**Exercise instructions:**
Copy out exactly the lines below that run from the one holding "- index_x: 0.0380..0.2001" to the one holding "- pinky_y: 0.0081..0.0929", keeping both of those lines and no others.

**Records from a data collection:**
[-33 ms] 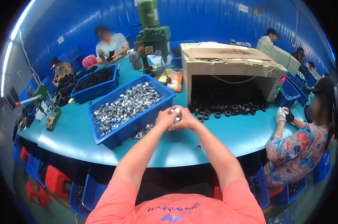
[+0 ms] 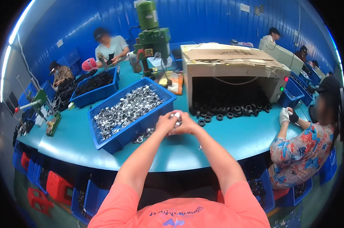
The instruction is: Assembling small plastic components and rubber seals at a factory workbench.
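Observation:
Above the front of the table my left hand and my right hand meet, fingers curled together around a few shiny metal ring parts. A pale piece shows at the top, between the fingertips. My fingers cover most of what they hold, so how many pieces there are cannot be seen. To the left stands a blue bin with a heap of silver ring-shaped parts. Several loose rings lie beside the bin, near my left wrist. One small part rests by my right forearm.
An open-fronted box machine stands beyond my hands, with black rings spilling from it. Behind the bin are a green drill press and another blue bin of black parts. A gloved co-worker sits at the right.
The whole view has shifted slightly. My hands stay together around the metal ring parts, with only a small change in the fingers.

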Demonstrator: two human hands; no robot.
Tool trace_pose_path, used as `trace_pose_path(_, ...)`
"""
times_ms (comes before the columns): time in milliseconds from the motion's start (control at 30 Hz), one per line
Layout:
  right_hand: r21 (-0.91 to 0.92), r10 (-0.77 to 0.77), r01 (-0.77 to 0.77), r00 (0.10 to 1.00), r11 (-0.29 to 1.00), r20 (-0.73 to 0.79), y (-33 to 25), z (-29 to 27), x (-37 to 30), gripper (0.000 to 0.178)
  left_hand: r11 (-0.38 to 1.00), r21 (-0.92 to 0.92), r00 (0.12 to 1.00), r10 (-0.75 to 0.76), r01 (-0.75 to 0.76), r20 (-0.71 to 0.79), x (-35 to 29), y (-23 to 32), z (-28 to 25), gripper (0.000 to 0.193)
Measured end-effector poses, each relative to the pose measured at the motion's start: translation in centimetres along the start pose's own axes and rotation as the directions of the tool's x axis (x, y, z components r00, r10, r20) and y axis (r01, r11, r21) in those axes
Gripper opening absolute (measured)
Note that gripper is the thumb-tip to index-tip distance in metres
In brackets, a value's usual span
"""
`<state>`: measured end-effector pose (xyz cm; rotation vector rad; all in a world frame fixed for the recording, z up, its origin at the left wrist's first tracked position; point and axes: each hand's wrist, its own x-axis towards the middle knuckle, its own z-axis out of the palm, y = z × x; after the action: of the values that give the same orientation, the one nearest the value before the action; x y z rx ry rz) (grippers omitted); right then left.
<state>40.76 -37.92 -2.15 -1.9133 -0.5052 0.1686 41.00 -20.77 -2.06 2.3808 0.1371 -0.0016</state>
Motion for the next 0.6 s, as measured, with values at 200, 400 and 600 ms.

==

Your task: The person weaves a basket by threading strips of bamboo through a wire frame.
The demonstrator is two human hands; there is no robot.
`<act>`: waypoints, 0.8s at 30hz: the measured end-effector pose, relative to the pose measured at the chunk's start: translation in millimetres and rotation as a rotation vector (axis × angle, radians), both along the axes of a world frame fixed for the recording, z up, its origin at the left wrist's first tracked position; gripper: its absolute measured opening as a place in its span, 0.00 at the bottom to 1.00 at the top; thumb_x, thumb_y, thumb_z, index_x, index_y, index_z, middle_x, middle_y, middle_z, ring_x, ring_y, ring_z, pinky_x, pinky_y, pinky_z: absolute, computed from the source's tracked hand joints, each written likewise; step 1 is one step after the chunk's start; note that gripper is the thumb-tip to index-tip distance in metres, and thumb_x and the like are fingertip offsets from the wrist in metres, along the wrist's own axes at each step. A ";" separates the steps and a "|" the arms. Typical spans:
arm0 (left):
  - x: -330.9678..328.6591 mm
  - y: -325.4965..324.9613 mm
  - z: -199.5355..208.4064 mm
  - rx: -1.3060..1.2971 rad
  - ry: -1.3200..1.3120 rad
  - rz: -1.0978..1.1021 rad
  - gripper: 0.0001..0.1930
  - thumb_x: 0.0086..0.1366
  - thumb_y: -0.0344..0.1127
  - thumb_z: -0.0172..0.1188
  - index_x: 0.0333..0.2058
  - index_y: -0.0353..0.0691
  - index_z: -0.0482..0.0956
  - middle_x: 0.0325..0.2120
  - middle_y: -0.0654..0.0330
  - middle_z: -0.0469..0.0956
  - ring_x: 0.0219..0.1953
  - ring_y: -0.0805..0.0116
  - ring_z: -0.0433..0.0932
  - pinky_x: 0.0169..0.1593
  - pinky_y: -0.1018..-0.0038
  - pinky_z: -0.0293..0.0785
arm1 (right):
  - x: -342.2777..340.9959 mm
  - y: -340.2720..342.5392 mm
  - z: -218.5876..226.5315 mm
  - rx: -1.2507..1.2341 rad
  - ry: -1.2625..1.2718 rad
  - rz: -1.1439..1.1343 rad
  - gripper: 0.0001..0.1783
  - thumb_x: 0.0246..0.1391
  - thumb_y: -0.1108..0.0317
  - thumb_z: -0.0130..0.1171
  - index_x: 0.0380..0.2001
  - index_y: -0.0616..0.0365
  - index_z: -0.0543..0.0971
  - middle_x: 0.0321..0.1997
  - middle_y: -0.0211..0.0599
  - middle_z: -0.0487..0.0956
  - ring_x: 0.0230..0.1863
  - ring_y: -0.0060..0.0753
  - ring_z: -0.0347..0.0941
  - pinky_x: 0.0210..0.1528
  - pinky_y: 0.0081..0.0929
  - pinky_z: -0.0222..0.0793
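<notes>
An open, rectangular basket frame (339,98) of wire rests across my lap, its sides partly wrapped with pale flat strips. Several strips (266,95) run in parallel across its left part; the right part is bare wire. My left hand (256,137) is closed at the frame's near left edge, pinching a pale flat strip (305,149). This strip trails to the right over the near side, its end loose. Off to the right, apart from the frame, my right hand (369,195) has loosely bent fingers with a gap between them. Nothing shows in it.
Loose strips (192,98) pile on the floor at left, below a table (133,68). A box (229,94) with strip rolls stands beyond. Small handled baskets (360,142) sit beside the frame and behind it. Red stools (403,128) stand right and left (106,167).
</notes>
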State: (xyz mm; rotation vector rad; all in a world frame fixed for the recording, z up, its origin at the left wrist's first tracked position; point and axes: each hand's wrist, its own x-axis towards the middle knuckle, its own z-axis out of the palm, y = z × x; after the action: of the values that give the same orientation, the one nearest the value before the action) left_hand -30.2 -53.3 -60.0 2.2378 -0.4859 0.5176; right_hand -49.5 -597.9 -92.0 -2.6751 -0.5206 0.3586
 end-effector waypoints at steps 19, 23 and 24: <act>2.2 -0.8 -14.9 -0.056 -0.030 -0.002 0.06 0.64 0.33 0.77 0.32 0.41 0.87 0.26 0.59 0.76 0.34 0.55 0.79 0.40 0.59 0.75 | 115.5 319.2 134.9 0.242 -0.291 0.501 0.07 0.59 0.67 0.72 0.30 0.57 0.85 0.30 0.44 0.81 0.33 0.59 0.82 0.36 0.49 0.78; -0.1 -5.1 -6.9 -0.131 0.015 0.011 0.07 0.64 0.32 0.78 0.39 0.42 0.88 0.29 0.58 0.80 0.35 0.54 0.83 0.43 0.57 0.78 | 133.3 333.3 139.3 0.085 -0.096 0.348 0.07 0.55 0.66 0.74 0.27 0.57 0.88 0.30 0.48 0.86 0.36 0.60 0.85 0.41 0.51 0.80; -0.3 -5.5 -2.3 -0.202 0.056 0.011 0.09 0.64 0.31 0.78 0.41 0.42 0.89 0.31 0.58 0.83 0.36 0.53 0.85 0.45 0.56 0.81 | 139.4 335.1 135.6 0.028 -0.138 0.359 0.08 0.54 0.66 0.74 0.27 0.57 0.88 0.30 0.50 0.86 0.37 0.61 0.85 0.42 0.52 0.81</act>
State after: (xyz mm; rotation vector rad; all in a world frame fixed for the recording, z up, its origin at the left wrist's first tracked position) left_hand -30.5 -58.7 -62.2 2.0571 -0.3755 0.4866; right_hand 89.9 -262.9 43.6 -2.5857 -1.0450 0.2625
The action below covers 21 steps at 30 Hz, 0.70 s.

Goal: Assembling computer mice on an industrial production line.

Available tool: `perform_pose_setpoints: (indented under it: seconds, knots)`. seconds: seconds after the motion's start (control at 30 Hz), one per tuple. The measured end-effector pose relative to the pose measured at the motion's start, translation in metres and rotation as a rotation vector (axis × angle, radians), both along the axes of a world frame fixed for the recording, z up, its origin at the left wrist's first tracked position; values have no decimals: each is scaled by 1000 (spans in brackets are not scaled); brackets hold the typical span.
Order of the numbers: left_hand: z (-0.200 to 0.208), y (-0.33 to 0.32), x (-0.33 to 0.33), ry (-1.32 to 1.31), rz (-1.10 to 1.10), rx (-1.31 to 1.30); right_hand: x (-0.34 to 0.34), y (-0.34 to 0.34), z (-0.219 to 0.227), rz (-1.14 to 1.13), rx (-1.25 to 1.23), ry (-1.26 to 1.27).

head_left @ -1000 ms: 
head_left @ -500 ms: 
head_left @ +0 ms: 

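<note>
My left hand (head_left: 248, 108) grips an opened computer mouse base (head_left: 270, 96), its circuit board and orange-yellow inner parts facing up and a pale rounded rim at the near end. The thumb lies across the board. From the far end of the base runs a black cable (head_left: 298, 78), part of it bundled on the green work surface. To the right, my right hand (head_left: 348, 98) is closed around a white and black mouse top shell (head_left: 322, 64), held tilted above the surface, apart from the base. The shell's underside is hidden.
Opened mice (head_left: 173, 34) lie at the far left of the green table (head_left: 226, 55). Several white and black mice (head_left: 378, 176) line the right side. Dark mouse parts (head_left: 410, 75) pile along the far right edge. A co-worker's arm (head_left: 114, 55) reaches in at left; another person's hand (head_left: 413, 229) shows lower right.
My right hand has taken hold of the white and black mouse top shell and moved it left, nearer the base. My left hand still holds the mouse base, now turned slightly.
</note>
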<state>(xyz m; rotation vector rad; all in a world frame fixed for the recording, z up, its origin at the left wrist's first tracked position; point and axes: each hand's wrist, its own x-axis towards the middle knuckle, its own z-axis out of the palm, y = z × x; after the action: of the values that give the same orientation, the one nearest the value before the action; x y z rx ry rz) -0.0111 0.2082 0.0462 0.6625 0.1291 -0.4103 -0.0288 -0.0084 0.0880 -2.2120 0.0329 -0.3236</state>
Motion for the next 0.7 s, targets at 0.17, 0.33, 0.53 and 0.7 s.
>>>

**Solution:**
  - index_x: 0.0380..0.2001
  - index_y: -0.0616..0.0365
  - index_z: -0.0543..0.0971
  - middle_x: 0.0321..0.1997
  - middle_y: -0.0211..0.0599
  - middle_z: -0.0487..0.0956
  - ring_x: 0.0230..0.1863
  - ring_y: -0.0060..0.0753
  - ring_z: -0.0347..0.0941
  - pinky_x: 0.0210..0.1528
  - pinky_y: 0.0081..0.0929

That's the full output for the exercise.